* **TASK PROMPT**
Take every line of the material below that includes the string "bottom" and copy it out.

# # # # #

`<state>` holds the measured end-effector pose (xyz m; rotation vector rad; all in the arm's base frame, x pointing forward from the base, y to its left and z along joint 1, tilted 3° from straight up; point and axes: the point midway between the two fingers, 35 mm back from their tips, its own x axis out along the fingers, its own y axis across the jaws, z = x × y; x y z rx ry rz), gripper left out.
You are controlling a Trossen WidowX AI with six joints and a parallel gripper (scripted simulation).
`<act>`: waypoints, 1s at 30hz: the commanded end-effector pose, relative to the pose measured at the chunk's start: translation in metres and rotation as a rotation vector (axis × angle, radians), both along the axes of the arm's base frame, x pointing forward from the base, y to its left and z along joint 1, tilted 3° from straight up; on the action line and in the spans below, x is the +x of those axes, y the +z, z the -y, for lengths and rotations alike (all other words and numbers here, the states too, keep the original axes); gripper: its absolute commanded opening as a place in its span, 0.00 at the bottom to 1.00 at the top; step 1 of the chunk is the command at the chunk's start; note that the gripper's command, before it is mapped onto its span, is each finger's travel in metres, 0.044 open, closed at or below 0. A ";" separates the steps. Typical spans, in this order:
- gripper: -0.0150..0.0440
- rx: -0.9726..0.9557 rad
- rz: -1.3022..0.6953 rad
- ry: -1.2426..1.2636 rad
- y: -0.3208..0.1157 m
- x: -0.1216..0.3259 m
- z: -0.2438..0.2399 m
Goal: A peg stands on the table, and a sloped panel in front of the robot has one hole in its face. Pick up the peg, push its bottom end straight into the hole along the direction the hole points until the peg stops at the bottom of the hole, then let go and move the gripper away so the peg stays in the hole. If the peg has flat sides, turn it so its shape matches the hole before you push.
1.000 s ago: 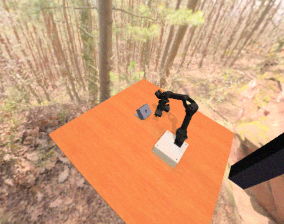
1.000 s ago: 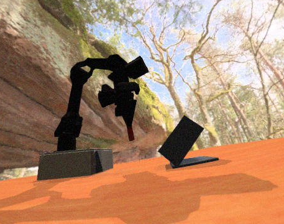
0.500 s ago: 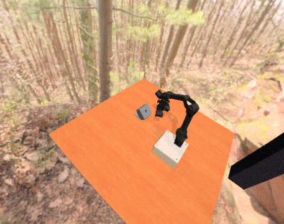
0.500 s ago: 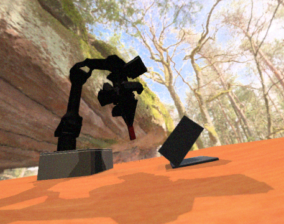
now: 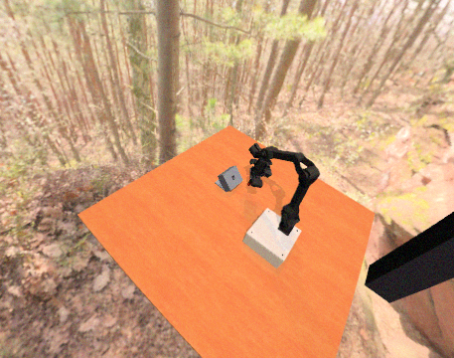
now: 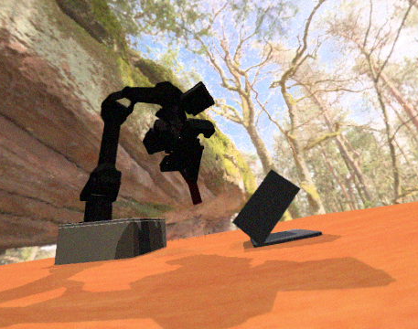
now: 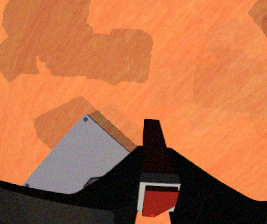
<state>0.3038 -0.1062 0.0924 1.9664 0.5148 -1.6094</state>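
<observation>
The red peg (image 6: 197, 195) (image 7: 160, 202) is held in my gripper (image 6: 191, 178) (image 7: 153, 153), which is shut on it. In the exterior view the peg points down and slightly tilted, in the air above the table. The sloped panel (image 5: 231, 179) (image 6: 268, 206) (image 7: 78, 160) is grey. Its hole (image 5: 233, 177) shows as a small dark spot in the top view. The gripper is beside the panel on the robot's side and higher, with a gap between peg and panel. In the wrist view my gripper hides part of the panel, including most of the hole area.
The orange table (image 5: 187, 235) (image 6: 209, 270) (image 7: 193, 30) carries the arm's pale base block (image 5: 271, 240) (image 6: 103, 243). The panel's flat foot (image 6: 291, 237) rests on the table behind the slope. A dark beam (image 5: 420, 260) juts in at the right of the top view.
</observation>
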 end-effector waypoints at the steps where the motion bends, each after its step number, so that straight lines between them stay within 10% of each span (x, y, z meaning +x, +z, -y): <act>1: 0.25 -0.006 0.007 0.039 0.000 0.000 -0.001; 30: 0.25 -0.082 0.062 0.321 0.003 0.001 -0.002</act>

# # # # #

* **RESULT**
`<act>`: waypoints, 1s at 30hz: the commanded end-effector pose, relative to the pose measured at the chunk's start: translation in metres and rotation as a rotation vector (axis × angle, radians), both along the axes of the arm's base frame, x pointing forward from the base, y to its left and z along joint 1, tilted 3° from straight up; on the action line and in the spans below, x is the +x of those axes, y the +z, z the -y, for lengths and rotations alike (all other words and numbers here, the states too, keep the original axes); gripper: its absolute commanded opening as a place in its span, 0.00 at the bottom to 1.00 at the top; step 1 of the chunk is the command at the chunk's start; note that the gripper's command, before it is mapped onto its span, is each finger's travel in metres, 0.044 open, closed at or below 0. A ";" separates the steps. Typical spans, in this order:
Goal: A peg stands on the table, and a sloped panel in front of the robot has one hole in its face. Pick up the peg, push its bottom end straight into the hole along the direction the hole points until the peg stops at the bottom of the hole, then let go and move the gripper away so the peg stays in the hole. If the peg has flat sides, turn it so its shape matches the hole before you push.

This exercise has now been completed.